Stem cell researchers at the University of Wisconsin’s Waisman Center hope their ongoing work will eventually allow them to move into human clinical trials to treat degenerative illnesses such Parkinson’s disease and Down syndrome.
UW has been at the forefront of stem cell research since 1998 when James Thomson, director of Regenerative Biology at the Wisconsin Institutes of Discovery, isolated the first human embryonic stem cells.
Waisman Manufacturing Director Derek Hei said UW has a very strong presence in the area of pluripotent stem cells research because of Thomson’s work.
Hei said with the discovery of pluripotent stem cells, research has expanded to include the development of disease models by producing induced pluripotent stem cells from people with specific diseases, like Down syndrome and heart diseases.
“Much of this work has either indirectly or directly focused on producing cell types that may need to be replaced in degenerative diseases; for example, neurons in people with Parkinson’s Disease, retina in blind people or heart muscle cells in heart attack victims,” Hei said.
Stem cells are undifferentiated cells from which other types of cells can arise, according to the Stem Cell and Regenerative Center at UW’s website.

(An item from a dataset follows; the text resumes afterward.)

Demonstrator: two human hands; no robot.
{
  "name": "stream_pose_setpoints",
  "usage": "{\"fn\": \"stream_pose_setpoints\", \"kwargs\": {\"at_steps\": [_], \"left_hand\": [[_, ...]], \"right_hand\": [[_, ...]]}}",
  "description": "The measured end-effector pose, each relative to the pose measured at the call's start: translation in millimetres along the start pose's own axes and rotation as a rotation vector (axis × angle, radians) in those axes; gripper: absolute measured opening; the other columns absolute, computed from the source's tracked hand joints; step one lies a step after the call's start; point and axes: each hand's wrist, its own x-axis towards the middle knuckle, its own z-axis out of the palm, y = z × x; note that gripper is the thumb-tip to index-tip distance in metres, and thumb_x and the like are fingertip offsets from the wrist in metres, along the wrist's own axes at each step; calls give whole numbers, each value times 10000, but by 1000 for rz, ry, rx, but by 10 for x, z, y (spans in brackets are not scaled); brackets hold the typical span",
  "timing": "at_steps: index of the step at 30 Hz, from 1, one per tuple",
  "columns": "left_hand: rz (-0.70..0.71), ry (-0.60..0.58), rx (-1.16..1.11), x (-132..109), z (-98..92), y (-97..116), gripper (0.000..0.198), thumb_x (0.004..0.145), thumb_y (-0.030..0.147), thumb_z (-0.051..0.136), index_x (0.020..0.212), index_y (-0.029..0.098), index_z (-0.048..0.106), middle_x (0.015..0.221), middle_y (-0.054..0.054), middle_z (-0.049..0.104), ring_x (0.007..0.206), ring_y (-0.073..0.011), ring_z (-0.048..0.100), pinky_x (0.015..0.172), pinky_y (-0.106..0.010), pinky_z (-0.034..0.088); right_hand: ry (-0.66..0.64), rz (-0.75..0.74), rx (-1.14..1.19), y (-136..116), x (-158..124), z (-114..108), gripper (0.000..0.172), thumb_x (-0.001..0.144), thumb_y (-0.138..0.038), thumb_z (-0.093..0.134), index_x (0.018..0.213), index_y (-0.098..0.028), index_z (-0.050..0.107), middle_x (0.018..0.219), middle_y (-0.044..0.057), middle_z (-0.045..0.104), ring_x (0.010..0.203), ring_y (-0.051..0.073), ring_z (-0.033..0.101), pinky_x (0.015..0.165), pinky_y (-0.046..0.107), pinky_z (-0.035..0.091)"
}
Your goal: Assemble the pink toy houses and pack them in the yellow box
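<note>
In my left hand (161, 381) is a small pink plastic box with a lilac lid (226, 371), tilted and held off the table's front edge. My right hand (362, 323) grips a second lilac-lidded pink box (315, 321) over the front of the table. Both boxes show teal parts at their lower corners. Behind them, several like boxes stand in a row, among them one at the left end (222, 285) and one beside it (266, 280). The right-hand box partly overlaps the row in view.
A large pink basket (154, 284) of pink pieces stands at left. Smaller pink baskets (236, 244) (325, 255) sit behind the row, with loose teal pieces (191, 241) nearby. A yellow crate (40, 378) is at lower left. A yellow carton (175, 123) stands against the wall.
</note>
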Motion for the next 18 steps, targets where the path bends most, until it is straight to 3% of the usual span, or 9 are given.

Pluripotent stem cells are derived from a mature adult cell and can be transformed into a cell that has all the characteristics of an embryonic stem cell. This particular type of stem cells also have the ability to divide for long periods while retaining the ability to make all cell types within the organism, the website said.
Waisman Biomanufacturing is strictly focused on helping investigators develop therapeutics based on stem cells, either adult or pluripotent stem cells, Hei said.
He said their research is primarily looking at how to produce large quantities of therapeutic cells that meet the requirements for use in human clinical trials.
“Our primary goal is to help UW investigators move their stem cell-based therapy, gene therapeutic, vaccine into human clinical trials. This is really the best way to provide the full benefit of some of the breakthrough research that is being done here at UW,” Hei said.
Hei said this research would benefit UW by providing the ability to translate scientific breakthroughs into therapies that will someday benefit the public.
Waisman Biomanufacturing and Waisman Center researchers hope to efficiently develop drugs and decrease the high cost and long timeline for drug development, he added.